• Provided data:
☆ ☆ ☆ ☆ ☆

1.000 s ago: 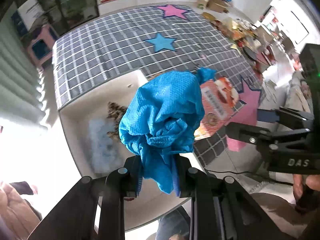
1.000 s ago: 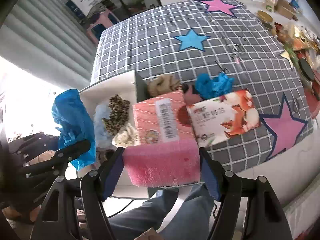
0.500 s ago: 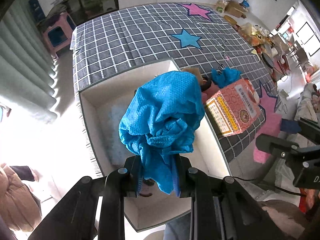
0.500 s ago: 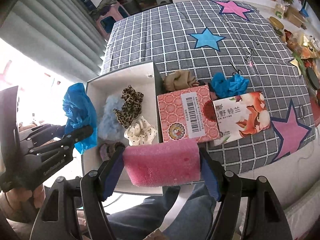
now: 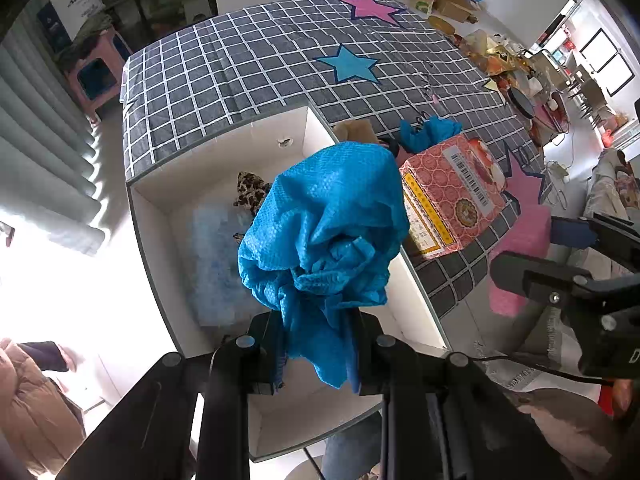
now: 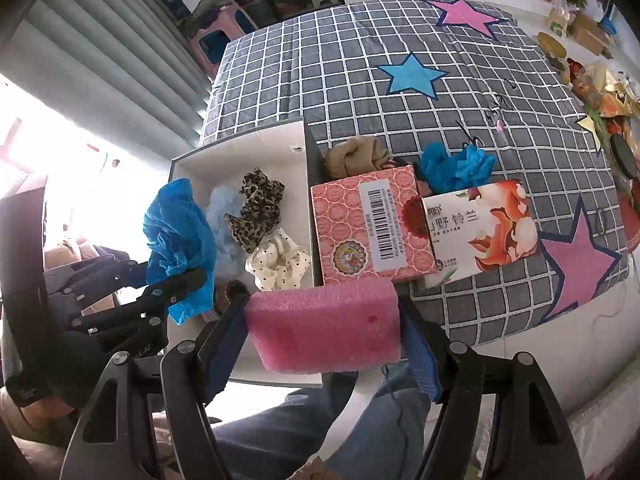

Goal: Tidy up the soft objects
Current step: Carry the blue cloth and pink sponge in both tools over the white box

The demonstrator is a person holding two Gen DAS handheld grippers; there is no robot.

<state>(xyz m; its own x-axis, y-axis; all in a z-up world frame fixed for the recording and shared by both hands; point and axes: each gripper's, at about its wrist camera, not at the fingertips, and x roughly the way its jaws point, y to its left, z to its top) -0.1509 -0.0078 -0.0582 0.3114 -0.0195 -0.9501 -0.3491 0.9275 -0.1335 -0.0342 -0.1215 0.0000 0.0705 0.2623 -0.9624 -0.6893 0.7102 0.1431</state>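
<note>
My left gripper (image 5: 320,344) is shut on a crumpled blue cloth (image 5: 324,236) and holds it above the white box (image 5: 160,248); it shows in the right wrist view (image 6: 176,232) at the box's left edge. My right gripper (image 6: 324,328) is shut on a pink sponge (image 6: 324,326), held near the box's front right corner. Inside the box (image 6: 236,152) lie a leopard scrunchie (image 6: 256,208), a pale blue fluffy piece (image 6: 224,208) and a cream dotted scrunchie (image 6: 280,260).
Right of the box on the grey checked cloth (image 6: 360,60) stand a pink patterned carton (image 6: 372,224) and a tissue pack (image 6: 484,228). Behind them lie a tan scrunchie (image 6: 356,156) and another blue cloth (image 6: 456,168). The table edge and my legs are below.
Both grippers have drawn back and up, with the left one shifting over the box. The pink carton and tissue pack now sit farther from the sponge.
</note>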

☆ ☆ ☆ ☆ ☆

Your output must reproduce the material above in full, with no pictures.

1.000 s ago: 
1.000 s ago: 
0.500 s ago: 
0.500 s ago: 
now: 
now: 

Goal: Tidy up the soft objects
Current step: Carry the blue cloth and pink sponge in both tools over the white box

The demonstrator is a person holding two Gen DAS handheld grippers; there is no robot.

<state>(xyz m; its own x-axis, y-axis; all in a z-up world frame fixed for the recording and shared by both hands; point and axes: each gripper's, at about its wrist camera, not at the fingertips, and x roughly the way its jaws point, y to its left, z to its top) -0.1509 -0.0078 -0.0582 0.3114 -0.0195 -0.9501 -0.3491 0.9275 -0.1335 -0.0342 -0.1215 0.0000 0.0705 0.2623 -0.9624 -0.6893 0.7102 0.1431</state>
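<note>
My left gripper (image 5: 320,344) is shut on a crumpled blue cloth (image 5: 324,236) and holds it above the white box (image 5: 160,248); it shows in the right wrist view (image 6: 176,232) at the box's left edge. My right gripper (image 6: 324,328) is shut on a pink sponge (image 6: 324,326), held near the box's front right corner. Inside the box (image 6: 236,152) lie a leopard scrunchie (image 6: 256,208), a pale blue fluffy piece (image 6: 224,208) and a cream dotted scrunchie (image 6: 280,260).
Right of the box on the grey checked cloth (image 6: 360,60) stand a pink patterned carton (image 6: 372,224) and a tissue pack (image 6: 484,228). Behind them lie a tan scrunchie (image 6: 356,156) and another blue cloth (image 6: 456,168). The table edge and my legs are below.
Both grippers have drawn back and up, with the left one shifting over the box. The pink carton and tissue pack now sit farther from the sponge.
</note>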

Nothing further is required for this answer.